What is needed: Each line below from the one containing "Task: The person" through the one containing "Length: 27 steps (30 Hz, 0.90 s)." should be output exactly as it stands, and no other line should appear.

Records from a dataset:

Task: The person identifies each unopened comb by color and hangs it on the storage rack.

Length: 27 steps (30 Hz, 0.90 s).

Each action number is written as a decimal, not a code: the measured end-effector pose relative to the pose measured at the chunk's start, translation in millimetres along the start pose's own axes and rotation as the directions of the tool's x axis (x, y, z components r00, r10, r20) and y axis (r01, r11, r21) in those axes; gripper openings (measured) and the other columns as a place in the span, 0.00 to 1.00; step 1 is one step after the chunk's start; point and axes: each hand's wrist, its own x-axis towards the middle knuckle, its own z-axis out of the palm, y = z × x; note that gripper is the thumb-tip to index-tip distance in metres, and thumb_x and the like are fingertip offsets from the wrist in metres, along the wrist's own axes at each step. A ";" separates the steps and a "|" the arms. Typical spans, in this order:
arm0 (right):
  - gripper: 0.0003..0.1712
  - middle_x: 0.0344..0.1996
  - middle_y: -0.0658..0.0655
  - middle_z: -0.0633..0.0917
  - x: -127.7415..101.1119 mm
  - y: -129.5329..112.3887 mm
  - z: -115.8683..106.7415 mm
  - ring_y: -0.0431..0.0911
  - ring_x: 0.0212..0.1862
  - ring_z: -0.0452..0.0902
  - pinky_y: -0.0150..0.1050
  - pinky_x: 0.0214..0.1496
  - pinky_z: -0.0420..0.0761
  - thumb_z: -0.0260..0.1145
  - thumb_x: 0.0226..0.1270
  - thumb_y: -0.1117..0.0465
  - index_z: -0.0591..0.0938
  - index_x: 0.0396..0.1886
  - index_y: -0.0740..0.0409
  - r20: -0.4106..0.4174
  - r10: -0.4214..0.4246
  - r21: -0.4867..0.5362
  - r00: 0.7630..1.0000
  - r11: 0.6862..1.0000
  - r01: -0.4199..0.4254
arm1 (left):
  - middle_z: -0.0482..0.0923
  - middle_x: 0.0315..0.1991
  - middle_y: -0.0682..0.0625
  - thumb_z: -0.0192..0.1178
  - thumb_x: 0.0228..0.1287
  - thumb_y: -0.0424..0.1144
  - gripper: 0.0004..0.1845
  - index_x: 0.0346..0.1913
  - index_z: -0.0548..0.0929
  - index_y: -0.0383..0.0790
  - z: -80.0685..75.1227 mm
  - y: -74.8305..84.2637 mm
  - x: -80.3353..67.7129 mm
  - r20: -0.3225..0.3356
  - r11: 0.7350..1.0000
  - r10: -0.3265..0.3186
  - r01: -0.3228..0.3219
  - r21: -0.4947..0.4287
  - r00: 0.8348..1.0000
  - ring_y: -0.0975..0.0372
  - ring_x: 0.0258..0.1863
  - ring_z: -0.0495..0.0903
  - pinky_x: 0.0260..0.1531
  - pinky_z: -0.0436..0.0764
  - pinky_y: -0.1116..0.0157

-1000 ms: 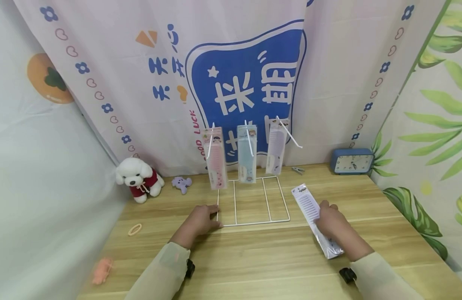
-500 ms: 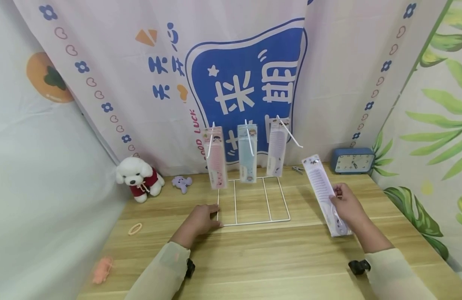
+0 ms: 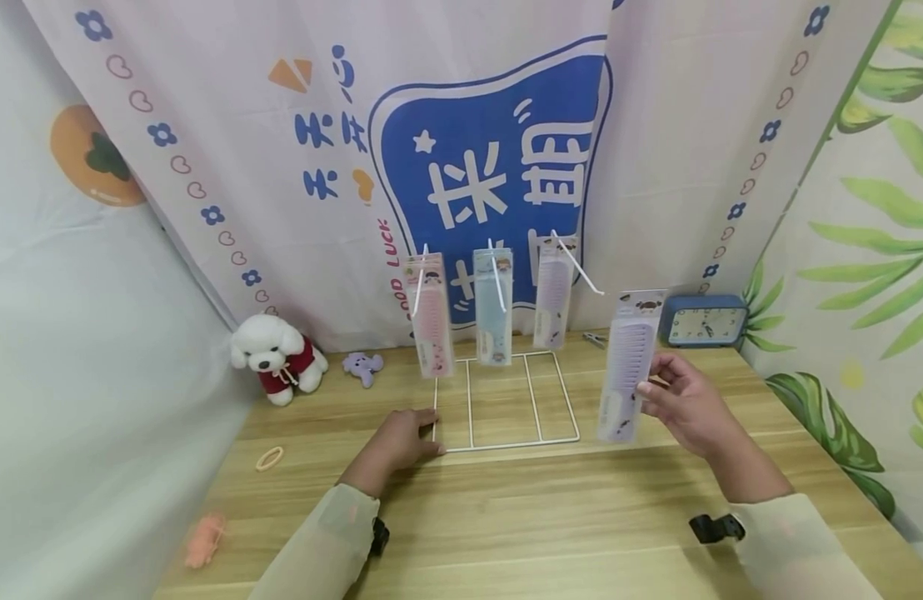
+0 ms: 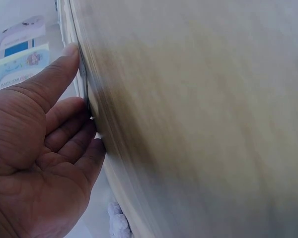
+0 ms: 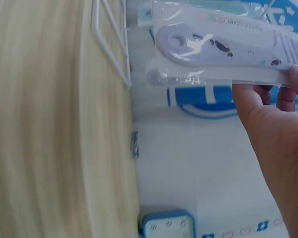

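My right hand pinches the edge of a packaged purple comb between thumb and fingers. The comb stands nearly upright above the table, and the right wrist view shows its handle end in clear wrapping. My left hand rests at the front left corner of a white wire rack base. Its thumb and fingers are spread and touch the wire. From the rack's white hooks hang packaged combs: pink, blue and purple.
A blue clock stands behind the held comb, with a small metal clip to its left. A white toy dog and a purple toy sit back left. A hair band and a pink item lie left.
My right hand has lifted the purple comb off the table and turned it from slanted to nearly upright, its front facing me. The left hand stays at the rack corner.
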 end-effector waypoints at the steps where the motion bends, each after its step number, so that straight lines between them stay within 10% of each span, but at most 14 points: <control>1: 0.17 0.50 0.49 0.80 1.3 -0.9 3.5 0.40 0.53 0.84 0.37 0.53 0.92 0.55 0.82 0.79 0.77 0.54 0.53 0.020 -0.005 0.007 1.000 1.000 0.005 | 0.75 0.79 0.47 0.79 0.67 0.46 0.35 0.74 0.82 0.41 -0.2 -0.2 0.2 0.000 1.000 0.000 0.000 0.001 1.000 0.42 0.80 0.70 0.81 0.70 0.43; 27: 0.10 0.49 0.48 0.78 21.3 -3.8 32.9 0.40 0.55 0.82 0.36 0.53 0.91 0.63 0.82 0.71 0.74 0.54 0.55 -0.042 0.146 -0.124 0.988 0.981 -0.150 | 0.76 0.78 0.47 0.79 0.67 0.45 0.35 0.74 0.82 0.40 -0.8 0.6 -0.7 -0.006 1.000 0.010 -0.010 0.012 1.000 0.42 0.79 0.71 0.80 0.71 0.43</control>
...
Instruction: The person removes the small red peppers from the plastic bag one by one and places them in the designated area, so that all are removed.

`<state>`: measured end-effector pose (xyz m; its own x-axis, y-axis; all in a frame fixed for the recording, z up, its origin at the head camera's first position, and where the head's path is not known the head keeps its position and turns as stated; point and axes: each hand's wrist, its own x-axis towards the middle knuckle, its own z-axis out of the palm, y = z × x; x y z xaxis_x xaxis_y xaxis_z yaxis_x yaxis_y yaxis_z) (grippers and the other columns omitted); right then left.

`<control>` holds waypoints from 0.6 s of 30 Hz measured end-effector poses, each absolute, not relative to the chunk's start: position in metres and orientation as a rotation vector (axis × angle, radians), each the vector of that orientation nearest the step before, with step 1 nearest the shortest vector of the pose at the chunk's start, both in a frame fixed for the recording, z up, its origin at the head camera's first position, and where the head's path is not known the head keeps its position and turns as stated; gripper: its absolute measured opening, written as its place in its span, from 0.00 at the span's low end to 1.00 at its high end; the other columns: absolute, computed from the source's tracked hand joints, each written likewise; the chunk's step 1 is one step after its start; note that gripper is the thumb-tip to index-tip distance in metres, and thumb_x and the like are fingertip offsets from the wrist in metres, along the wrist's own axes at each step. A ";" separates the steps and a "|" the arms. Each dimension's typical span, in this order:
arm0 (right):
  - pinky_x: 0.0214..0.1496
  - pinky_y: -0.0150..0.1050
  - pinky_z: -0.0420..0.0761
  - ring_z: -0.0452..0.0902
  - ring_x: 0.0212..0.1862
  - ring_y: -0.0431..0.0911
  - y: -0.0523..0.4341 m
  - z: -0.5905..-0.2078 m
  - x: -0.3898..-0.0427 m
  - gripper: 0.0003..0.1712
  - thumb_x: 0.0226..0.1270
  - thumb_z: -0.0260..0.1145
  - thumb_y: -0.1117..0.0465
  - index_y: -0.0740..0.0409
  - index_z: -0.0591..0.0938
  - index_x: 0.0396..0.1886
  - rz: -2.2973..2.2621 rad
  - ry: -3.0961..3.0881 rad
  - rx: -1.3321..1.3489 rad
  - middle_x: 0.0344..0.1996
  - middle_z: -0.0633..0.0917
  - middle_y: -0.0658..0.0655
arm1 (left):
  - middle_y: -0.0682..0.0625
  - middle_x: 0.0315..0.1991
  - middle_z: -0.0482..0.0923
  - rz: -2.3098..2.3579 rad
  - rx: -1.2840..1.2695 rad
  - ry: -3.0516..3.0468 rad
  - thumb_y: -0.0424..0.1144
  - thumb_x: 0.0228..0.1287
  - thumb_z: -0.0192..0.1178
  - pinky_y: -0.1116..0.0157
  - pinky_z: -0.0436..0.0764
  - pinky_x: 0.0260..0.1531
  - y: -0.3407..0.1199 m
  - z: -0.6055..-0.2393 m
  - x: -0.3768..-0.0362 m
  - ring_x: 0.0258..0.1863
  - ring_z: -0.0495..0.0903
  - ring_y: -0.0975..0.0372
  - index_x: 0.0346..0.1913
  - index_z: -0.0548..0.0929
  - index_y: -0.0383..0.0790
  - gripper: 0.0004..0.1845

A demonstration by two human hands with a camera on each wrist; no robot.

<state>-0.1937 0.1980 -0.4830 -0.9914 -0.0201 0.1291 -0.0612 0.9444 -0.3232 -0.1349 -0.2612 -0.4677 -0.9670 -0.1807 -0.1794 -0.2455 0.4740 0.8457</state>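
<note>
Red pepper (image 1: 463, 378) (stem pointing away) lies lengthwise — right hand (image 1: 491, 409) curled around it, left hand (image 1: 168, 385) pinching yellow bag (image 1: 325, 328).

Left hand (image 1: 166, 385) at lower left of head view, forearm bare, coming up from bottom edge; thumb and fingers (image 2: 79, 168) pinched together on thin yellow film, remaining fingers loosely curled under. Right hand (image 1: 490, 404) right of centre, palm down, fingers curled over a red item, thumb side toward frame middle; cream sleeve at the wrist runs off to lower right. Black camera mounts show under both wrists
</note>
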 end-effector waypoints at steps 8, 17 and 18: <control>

Response to this task:
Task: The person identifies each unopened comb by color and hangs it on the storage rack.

Length: 27 steps (30 Hz, 0.90 s).

At this point, the answer is complete.